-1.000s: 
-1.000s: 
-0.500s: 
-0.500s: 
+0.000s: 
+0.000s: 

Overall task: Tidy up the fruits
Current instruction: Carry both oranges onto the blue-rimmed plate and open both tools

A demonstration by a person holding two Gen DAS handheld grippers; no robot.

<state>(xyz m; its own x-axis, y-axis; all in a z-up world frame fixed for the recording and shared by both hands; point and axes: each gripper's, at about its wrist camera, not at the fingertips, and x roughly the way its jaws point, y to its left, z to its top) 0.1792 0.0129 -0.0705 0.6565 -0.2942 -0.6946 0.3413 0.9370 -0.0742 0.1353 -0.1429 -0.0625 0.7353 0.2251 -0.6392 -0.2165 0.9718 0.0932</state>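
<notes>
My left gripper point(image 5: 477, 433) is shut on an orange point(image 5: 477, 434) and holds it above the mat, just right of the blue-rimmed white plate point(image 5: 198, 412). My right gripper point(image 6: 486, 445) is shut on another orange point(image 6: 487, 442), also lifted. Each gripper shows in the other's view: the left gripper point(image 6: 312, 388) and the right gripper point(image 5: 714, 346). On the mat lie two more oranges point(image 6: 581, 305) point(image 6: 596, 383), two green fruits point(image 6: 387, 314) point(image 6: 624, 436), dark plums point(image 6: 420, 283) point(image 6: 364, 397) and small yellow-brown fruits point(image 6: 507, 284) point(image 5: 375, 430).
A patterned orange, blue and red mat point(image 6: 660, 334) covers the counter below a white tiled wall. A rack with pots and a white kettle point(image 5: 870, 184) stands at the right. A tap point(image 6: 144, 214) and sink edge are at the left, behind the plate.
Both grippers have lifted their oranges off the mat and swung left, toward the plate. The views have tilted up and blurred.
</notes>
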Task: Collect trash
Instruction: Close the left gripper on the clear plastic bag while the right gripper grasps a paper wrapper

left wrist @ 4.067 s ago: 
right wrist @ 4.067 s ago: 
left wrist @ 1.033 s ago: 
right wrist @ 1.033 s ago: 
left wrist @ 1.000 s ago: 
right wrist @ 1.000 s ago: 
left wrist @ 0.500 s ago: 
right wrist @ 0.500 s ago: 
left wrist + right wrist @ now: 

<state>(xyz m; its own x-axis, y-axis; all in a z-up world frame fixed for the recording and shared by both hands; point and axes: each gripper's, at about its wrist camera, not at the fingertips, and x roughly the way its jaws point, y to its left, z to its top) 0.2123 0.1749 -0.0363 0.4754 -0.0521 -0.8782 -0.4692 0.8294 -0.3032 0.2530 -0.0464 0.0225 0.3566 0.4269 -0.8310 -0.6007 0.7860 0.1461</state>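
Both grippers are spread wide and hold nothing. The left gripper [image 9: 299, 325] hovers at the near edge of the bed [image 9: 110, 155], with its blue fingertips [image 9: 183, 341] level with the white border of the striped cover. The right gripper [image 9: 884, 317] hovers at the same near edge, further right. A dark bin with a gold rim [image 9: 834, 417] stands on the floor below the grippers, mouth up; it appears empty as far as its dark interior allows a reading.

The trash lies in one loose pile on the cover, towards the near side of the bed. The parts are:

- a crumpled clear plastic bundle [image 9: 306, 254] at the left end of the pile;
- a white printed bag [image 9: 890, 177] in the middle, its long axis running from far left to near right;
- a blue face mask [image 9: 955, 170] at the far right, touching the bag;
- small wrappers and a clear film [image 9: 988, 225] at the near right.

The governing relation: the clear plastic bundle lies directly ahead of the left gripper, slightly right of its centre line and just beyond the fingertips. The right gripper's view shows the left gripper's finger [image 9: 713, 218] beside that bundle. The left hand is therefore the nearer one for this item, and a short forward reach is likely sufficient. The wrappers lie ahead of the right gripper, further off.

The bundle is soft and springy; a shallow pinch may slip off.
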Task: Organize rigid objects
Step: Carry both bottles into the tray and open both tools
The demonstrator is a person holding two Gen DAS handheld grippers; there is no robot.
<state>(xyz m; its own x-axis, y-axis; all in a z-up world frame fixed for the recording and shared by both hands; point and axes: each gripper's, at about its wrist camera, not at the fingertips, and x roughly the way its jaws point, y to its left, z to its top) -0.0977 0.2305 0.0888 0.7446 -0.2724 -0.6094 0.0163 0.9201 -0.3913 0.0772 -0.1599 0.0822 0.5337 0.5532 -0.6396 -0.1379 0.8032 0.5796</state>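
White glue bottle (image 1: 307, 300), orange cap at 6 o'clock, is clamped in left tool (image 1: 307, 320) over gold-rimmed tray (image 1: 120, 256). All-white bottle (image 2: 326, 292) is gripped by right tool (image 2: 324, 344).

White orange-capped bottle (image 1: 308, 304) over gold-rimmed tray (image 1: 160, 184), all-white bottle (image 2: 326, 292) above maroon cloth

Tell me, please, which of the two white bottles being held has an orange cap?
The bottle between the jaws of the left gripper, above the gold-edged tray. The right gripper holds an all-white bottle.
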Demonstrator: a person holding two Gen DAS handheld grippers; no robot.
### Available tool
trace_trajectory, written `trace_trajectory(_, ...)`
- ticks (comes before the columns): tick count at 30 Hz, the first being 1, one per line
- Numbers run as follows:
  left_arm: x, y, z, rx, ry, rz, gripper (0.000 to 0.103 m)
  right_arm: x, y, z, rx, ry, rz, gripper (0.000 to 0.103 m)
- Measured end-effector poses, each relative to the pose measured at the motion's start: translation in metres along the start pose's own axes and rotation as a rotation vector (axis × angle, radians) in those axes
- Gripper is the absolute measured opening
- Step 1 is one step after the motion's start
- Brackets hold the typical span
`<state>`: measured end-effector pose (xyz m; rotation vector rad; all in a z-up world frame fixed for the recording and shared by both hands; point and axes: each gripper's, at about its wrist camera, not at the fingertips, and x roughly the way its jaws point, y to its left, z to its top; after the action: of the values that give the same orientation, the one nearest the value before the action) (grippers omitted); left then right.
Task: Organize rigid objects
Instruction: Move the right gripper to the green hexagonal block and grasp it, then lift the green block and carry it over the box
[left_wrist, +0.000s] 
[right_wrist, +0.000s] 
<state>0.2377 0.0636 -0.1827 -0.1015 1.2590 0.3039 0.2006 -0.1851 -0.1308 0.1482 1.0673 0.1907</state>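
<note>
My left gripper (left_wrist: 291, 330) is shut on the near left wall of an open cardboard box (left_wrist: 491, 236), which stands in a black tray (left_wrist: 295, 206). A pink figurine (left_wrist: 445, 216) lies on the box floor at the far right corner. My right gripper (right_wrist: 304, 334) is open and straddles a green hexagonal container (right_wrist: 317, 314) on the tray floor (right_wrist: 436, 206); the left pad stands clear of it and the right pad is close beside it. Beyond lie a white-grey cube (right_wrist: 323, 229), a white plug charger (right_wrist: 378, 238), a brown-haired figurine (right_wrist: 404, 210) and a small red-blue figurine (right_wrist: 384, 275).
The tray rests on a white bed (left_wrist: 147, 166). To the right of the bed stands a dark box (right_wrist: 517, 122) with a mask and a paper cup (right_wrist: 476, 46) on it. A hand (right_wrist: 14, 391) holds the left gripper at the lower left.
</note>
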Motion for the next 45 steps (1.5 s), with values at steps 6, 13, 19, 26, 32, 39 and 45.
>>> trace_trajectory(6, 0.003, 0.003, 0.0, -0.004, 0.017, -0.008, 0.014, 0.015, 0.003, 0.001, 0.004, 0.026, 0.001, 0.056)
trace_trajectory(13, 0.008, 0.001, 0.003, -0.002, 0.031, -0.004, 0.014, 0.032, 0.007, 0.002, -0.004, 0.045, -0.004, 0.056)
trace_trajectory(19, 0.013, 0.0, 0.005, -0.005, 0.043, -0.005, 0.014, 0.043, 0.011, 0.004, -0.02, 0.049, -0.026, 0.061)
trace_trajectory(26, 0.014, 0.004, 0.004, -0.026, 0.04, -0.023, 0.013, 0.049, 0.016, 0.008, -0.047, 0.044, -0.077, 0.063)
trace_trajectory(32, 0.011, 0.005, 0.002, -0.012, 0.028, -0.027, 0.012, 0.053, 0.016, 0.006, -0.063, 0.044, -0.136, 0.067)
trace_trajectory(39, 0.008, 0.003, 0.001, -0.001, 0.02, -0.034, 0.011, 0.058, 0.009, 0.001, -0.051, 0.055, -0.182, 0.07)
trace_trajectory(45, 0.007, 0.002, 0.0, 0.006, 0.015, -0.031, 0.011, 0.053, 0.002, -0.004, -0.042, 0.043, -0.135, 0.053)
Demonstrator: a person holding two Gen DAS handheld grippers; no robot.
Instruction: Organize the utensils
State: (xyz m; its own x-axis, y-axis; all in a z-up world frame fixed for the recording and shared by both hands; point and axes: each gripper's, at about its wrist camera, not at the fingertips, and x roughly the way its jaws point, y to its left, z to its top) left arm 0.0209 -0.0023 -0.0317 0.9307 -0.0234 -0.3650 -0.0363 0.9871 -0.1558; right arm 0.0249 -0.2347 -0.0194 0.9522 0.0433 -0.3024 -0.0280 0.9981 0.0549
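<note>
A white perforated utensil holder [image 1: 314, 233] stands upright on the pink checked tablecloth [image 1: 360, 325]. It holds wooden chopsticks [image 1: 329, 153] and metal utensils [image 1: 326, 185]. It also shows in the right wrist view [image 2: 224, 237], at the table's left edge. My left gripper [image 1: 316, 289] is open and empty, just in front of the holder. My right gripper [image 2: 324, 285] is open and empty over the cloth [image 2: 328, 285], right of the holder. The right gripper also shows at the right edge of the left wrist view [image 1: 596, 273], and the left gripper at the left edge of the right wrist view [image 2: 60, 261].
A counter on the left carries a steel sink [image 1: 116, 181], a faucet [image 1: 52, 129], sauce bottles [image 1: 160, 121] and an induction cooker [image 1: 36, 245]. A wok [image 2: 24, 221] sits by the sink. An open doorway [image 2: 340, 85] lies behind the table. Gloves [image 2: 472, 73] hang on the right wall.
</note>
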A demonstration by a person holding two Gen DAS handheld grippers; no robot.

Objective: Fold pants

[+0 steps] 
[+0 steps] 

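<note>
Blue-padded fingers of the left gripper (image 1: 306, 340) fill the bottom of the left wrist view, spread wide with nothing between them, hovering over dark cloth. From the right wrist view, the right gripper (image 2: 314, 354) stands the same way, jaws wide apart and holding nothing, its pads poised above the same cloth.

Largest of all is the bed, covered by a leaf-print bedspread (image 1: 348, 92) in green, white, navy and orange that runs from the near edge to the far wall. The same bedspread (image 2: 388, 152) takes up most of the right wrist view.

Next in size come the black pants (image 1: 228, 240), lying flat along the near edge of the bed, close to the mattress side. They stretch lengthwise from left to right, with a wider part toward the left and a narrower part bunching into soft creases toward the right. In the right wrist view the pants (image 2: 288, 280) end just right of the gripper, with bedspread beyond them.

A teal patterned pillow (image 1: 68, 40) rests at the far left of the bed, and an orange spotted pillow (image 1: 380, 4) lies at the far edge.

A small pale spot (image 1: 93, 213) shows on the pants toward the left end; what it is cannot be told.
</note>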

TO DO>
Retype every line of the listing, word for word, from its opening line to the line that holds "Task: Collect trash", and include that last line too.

SOLUTION TO THIS TASK>
-1.000s: 
-1.000s: 
-0.500s: 
-0.500s: 
+0.000s: 
+0.000s: 

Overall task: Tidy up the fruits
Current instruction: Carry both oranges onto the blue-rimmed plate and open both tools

A demonstration by a person holding two Gen DAS handheld grippers; no robot.

<state>(xyz m; its own x-axis, y-axis; all in a z-up world frame fixed for the recording and shared by both hands; point and axes: each gripper's, at about its wrist camera, not at the fingertips, and x roughly the way its jaws point, y to its left, z to its top) 0.1792 0.0129 -0.0705 0.6565 -0.2942 -0.6946 0.3413 0.9370 -0.0742 0.1353 -0.1429 -0.0625 0.7353 0.2251 -0.6392 -0.2165 0.9718 0.0932</state>
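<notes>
My left gripper point(image 5: 477, 433) is shut on an orange point(image 5: 477, 434) and holds it above the mat, just right of the blue-rimmed white plate point(image 5: 198, 412). My right gripper point(image 6: 486, 445) is shut on another orange point(image 6: 487, 442), also lifted. Each gripper shows in the other's view: the left gripper point(image 6: 312, 388) and the right gripper point(image 5: 714, 346). On the mat lie two more oranges point(image 6: 581, 305) point(image 6: 596, 383), two green fruits point(image 6: 387, 314) point(image 6: 624, 436), dark plums point(image 6: 420, 283) point(image 6: 364, 397) and small yellow-brown fruits point(image 6: 507, 284) point(image 5: 375, 430).
A patterned orange, blue and red mat point(image 6: 660, 334) covers the counter below a white tiled wall. A rack with pots and a white kettle point(image 5: 870, 184) stands at the right. A tap point(image 6: 144, 214) and sink edge are at the left, behind the plate.
Both grippers have lifted their oranges off the mat and swung left, toward the plate. The views have tilted up and blurred.
</notes>
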Task: Collect trash

The response above is complete.